"At the center of medicine there is always a human relationship between a patient and a doctor."
Alec Chessman, MD
I first participated as a member of a resident Balint Group in the mid-1980s, with Clive Brock and Mary Hall as co-leaders for that group. I recall vividly presenting a patient who was difficult for me. And, after the group met, I felt unsupported and misunderstood. I felt like quitting the group. Clive told me to bring that concern back to the group, and I did. When I told them about my reaction, they disagreed with me, and challenged me to recall concrete examples of what they had done to misunderstand me. I realized in a flash that I was having a parallel reaction to what my patient likely experienced every day. On a deep, emotional level, I suddenly understood.
I was witness to the creation of the American Balint Society around 1990. I have served as faculty in several Balint Intensives.
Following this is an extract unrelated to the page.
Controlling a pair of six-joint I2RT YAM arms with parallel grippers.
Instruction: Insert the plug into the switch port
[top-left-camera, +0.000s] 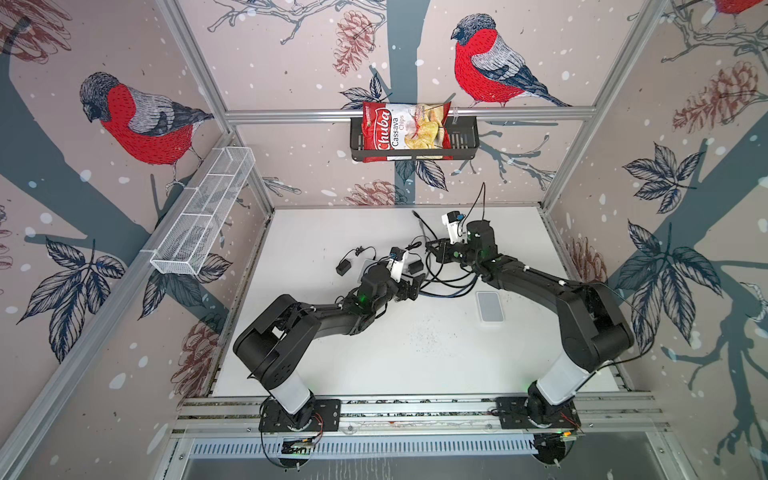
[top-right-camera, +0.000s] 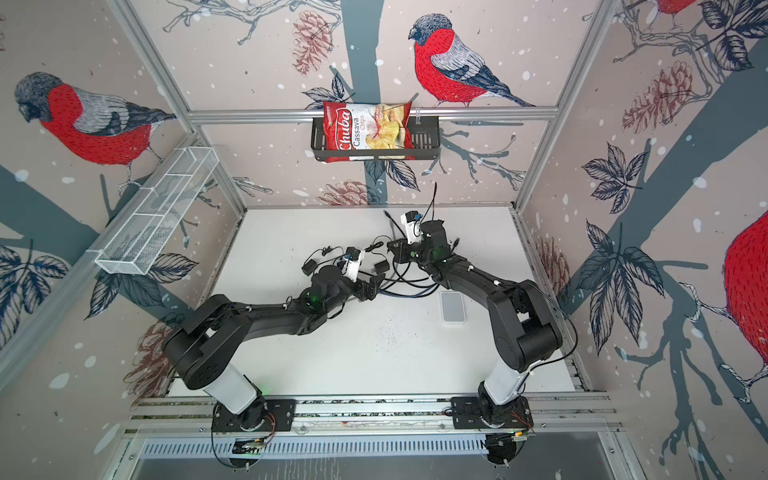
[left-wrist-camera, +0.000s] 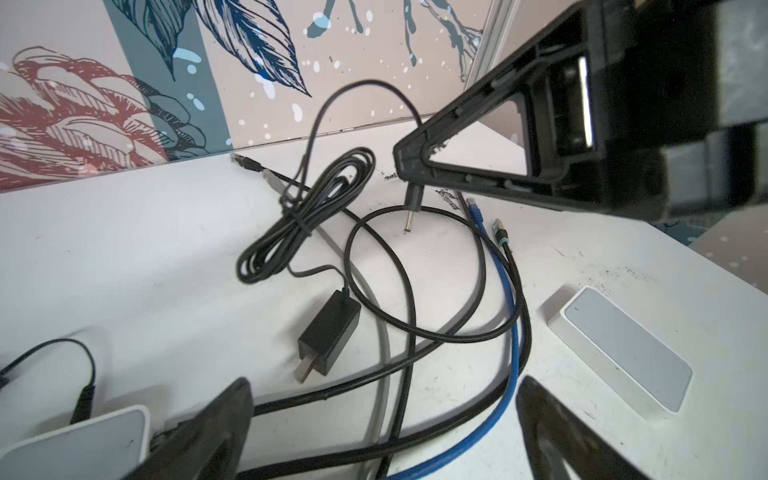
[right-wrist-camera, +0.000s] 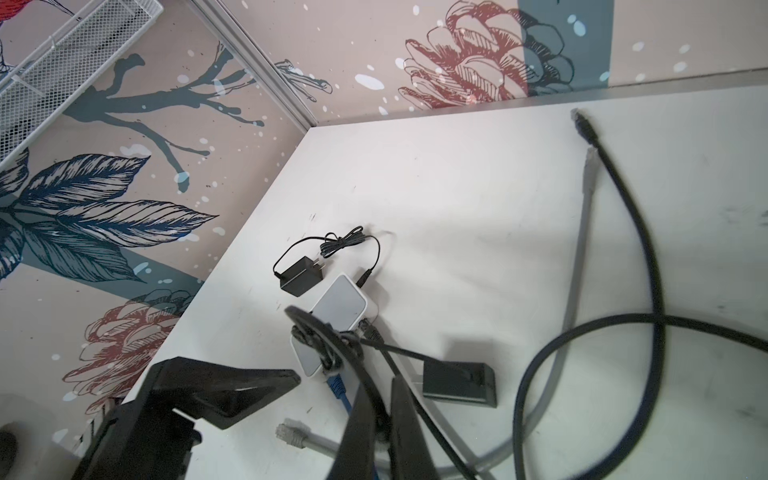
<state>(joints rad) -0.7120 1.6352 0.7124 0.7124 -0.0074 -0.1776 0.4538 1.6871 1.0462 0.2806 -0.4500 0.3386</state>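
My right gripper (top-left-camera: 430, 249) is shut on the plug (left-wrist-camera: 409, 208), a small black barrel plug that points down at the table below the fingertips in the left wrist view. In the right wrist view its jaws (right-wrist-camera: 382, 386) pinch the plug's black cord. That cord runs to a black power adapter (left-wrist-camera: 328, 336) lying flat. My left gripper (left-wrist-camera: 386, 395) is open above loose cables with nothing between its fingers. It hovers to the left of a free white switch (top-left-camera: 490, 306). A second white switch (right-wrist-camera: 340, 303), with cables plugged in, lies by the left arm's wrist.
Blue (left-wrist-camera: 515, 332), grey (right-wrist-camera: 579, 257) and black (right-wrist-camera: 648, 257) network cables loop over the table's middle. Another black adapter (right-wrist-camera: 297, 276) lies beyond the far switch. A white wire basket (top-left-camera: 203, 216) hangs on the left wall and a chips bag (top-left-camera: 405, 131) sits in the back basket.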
I served as Vice President of the American Balint Society, when that office still existed, and I currently serve as Treasurer. I participated in the inaugural event for credentialing Balint leaders, and co-led resident Balint groups in the 1990s and 2000s. More recently, I co-led a faculty Balint group. And, this year, I am returning to co-lead a resident group.
I like Balint group work because a session can transform uncertainty and confusion into meaning. The dialogue is creative and shared – and the images and stories enrich my mind and touch my heart. And, as with my story about a case presented during my first experience of Balint, I feel like I’m actually living within the stories we craft together.